We can use function pointers in return values as well (try to keep up, it gets messy):

// this is a function called functionFactory which receives parameter n
// and returns a pointer to another function which receives two ints
// and it returns another int
int (*functionFactory(int n))(int, int) {
    printf("Got parameter %d", n);
    int (*functionPtr)(int,int) = &addInt;
    return functionPtr;
}

But it’s much nicer to use a typedef:

typedef int (*myFuncDef)(int, int);
// note that the typedef name is indeed myFuncDef

myFuncDef functionFactory(int n) {
    printf("Got parameter %d", n);
    myFuncDef functionPtr = &addInt;
    return functionPtr;
}

11

  • 24

    Thanks for the great info.
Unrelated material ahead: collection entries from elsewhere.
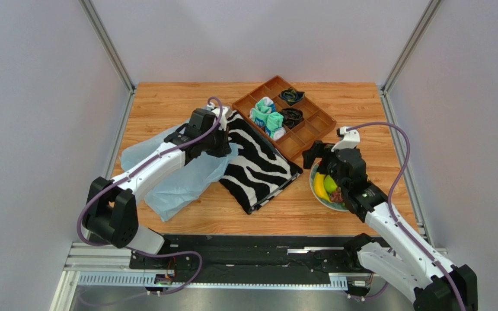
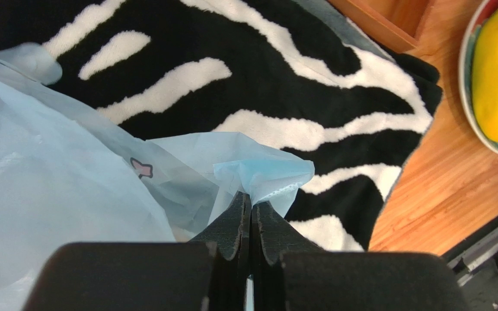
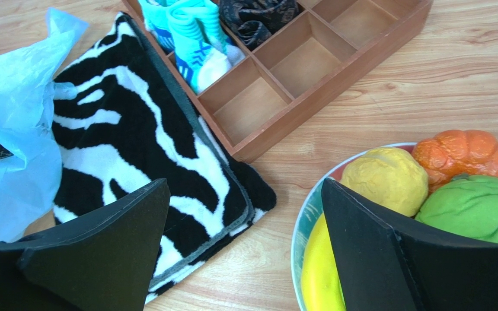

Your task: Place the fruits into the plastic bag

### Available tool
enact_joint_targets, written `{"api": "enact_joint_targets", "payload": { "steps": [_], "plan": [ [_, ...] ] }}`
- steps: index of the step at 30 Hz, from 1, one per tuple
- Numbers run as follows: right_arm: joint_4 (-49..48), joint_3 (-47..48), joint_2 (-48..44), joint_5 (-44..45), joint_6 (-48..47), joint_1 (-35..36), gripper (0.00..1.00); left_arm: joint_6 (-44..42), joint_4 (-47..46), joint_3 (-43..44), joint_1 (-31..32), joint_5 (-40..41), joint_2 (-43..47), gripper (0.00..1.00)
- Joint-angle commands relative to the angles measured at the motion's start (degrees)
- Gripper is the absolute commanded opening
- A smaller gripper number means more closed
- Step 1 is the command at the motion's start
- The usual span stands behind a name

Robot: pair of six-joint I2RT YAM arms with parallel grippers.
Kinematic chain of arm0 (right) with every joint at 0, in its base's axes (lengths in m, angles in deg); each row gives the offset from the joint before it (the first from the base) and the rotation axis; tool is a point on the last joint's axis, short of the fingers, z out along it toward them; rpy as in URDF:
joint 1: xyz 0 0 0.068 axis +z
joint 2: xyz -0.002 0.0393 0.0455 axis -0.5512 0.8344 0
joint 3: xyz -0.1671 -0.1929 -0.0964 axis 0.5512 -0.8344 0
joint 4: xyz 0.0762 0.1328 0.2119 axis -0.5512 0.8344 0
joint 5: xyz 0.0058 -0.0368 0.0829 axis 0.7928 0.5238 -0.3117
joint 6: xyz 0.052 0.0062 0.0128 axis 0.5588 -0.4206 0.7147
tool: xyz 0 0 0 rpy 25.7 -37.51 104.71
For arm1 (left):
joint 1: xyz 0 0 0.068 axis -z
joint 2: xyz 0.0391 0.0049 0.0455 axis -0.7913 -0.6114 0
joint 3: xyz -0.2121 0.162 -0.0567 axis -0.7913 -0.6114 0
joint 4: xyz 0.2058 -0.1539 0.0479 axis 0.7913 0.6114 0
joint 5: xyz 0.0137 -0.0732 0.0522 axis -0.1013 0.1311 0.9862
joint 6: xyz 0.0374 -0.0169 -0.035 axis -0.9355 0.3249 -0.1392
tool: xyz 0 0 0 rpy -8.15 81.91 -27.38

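Note:
The light-blue plastic bag [image 1: 173, 175] lies on the table's left half, partly over the zebra cloth. My left gripper [image 2: 251, 204] is shut on a bunched edge of the bag [image 2: 264, 175] and holds it above the cloth. The fruits sit in a bowl [image 1: 314, 188] at the right: a yellow banana [image 1: 320, 186], a green fruit [image 3: 479, 207], a yellow lemon [image 3: 388, 178], an orange pumpkin-like fruit [image 3: 469, 150] and red-purple grapes [image 1: 336, 195]. My right gripper [image 3: 245, 253] is open and empty, hanging over the bowl's left rim [image 3: 307, 220].
A black-and-white zebra-striped cloth [image 1: 258, 162] lies in the middle. A brown wooden divided tray [image 1: 307, 133] with teal-and-white rolled socks [image 1: 268, 116] and dark items stands at the back. Black rail along the table's near edge.

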Motion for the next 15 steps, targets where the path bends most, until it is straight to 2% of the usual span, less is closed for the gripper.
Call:
{"api": "enact_joint_targets", "payload": {
  "steps": [1, 6, 11, 15],
  "plan": [
    [-0.48, 1.19, -1.32, -3.24, -0.02, -0.18, 0.91, -2.47, -3.86, -1.72, 0.11, -4.05, 9.51, 0.0],
    [-0.56, 4.44, 1.14, -9.21, 0.75, 0.34, 0.89, -6.24, 3.78, -2.6, 0.11, -6.17, 21.37, 0.0],
    [-6.71, 6.73, 8.06, -16.5, 7.42, 1.39, 0.88, -7.83, 11.6, -4.8, 0.11, -5.29, 30.79, 0.0],
    [-13.74, 9.98, 15.01, -20.98, 14.36, 4.03, 0.88, -8.36, 14.07, -6.99, 0.11, -5.56, 36.86, 0.0]
  ]
}}
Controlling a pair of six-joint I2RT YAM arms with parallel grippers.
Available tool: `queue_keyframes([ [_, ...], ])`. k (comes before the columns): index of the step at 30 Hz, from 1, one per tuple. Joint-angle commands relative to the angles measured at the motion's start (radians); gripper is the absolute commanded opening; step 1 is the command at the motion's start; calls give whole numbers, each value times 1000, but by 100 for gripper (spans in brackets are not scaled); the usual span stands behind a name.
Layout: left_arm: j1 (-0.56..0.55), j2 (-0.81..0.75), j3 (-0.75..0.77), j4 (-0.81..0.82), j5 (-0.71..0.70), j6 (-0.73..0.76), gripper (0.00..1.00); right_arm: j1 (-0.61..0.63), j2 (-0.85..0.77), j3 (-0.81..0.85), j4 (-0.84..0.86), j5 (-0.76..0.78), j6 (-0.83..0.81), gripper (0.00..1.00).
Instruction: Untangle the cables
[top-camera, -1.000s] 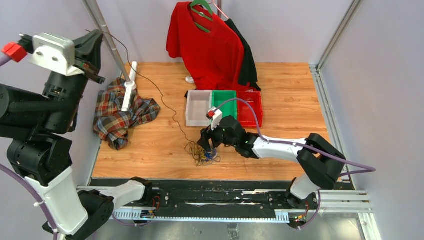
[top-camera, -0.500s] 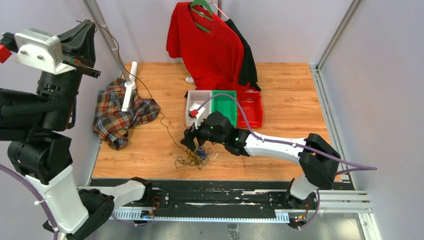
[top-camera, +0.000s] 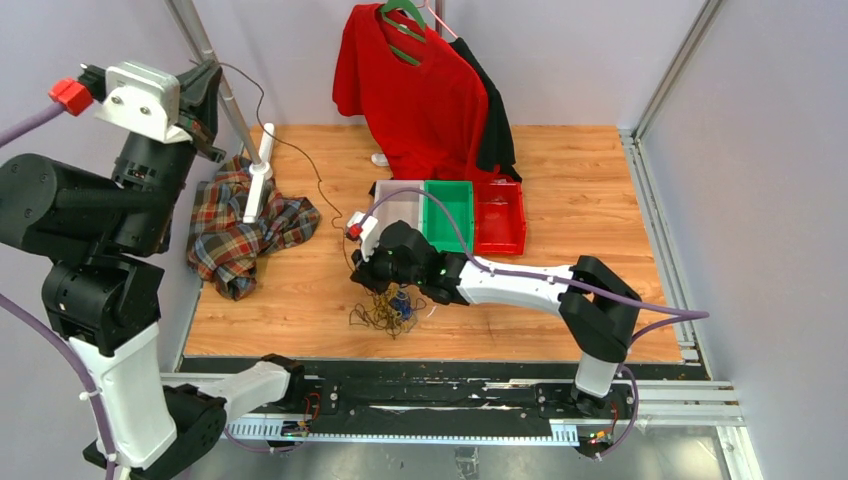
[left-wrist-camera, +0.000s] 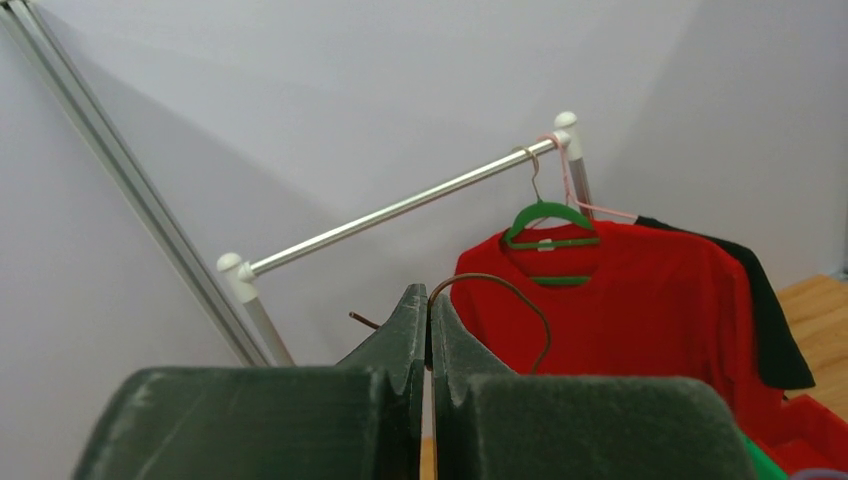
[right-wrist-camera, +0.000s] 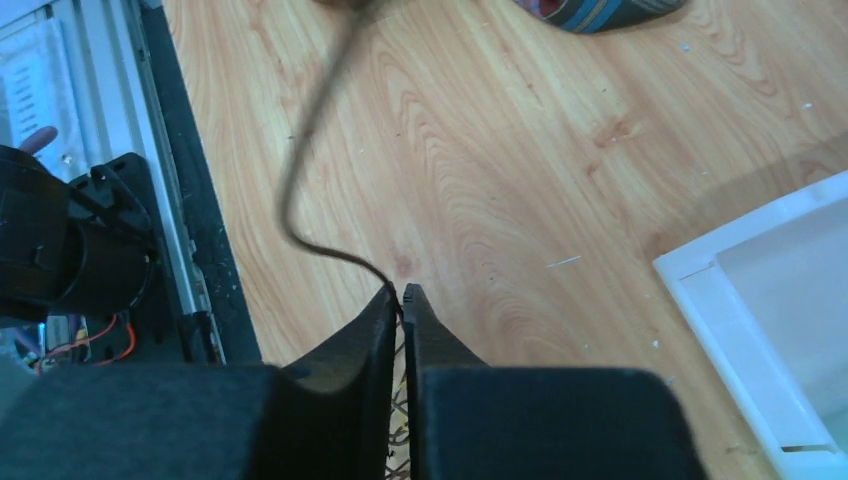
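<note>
We are looking at the cables (top-camera: 388, 312) lying in a small tangle of dark, yellow and blue wire on the wooden worktop (top-camera: 580, 170). They are sitting close to its near edge, a little left of the middle. The right gripper (right-wrist-camera: 400, 297) is reaching low over the far-left side of that tangle. Its fingers are pressing together on a thin dark cable (right-wrist-camera: 284, 208), which is leaving the fingertips and curving away across the wood.

The left gripper (left-wrist-camera: 430, 310) is hanging high in the air beyond the worktop's left edge. Its fingers are also closing tight on a thin dark strand that is arching out from between the tips. In the top view we are following this strand from the raised gripper down over the far-left part of the worktop and on toward the right gripper. It appears to be the same cable, stretching loosely between the two.

A plaid cloth (top-camera: 240, 230) is lying crumpled at the left edge, under the white foot of a clothes rail (left-wrist-camera: 400, 208). A red shirt (top-camera: 415, 95) on a green hanger (left-wrist-camera: 548, 215) is hanging over the far edge. A white bin (top-camera: 392, 198), a green bin (top-camera: 452, 205) and a red bin (top-camera: 502, 215) are standing side by side near the middle.
</note>
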Motion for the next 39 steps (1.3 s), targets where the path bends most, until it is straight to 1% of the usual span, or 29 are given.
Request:
queue_keyframes([
  [1, -7, -89, -138, -12, -38, -11, 1, -11, -34, 45, -18, 44, -17, 1],
  [8, -8, -361, -789, -29, -50, -130, 0, -61, -160, -9, 14, 52, 1, 1],
  [11, -8, -452, -995, -37, -33, -192, 1, -72, -201, -45, 42, 51, 22, 1],
  [12, -7, -477, -1054, -37, -17, -216, 1, -74, -210, -56, 57, 44, 31, 1],
  [13, -8, -514, -1112, -27, 10, -236, 4, -75, -215, -65, 73, 33, 43, 1],
  [15, -7, -581, -1232, 17, 93, -263, 12, -75, -219, -69, 94, 1, 69, 1],
  [17, -8, -643, -1331, 82, 183, -298, 14, -74, -216, -61, 97, -18, 100, 1],
  [20, -7, -680, -1402, 133, 318, -323, 18, -74, -217, -60, 110, -33, 136, 1],
  [23, -8, -656, -1417, 115, 433, -323, 23, -74, -225, -50, 117, -49, 155, 1],
  [25, -8, -638, -1423, 115, 517, -313, 28, -74, -227, -33, 117, -64, 166, 1],
  [26, -8, -634, -1430, 130, 527, -319, 31, -74, -227, -23, 116, -75, 172, 1],
  [29, -8, -618, -1454, 179, 521, -325, 33, -74, -233, 1, 106, -94, 181, 1],
  [35, -7, -616, -1504, 250, 498, -362, 51, -74, -267, 19, 104, -121, 205, 1],
  [36, -8, -624, -1516, 264, 502, -369, 53, -74, -269, 23, 106, -129, 215, 1],
  [39, -7, -634, -1534, 292, 485, -375, 53, -74, -271, 33, 121, -156, 242, 1],
])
Could you add some insight on where function pointers are used or happen to be particularly useful?

    May 8, 2009 at 15:55

  • 362

    “functionPtr = &addInt;” can also be written (and often is) as ” functionPtr = addInt;” which is also valid since the standard says that a function name in this context is converted to the address of the function.

    – hlovdal

    May 9, 2009 at 14:39

  • 26

    hlovdal, in this context it’s interesting to explain that this is what enables one to write functionPtr = ******************addInt;

    May 10, 2009 at 17:54

  • 117

    @Rich.Carpenter I know this is 4 years too late, but I figure other people might benefit from this: Function pointers are useful for passing functions as parameters to other functions. It took a lot of searching for me to find that answer for some odd reason. So basically, it gives C pseudo first-class functionality.

    – giant91

    Oct 13, 2013 at 2:28


  • 27

    @Rich.Carpenter: function pointers are nice for runtime CPU detection. Have multiple versions of some functions to take advantage of SSE, popcnt, AVX, etc. At startup, set your function pointers to the best version of each function for the current CPU. In your other code, just call through the function pointer instead of having conditional branches on the CPU features everywhere. Then you can do complicated logic about deciding that well, even though this CPU supports pshufb, it’s slow, so the earlier implementation is still faster. x264/x265 use this extensively, and are open source.

    Aug 30, 2015 at 2:22


328

Function pointers in C can be used to perform object-oriented programming in C.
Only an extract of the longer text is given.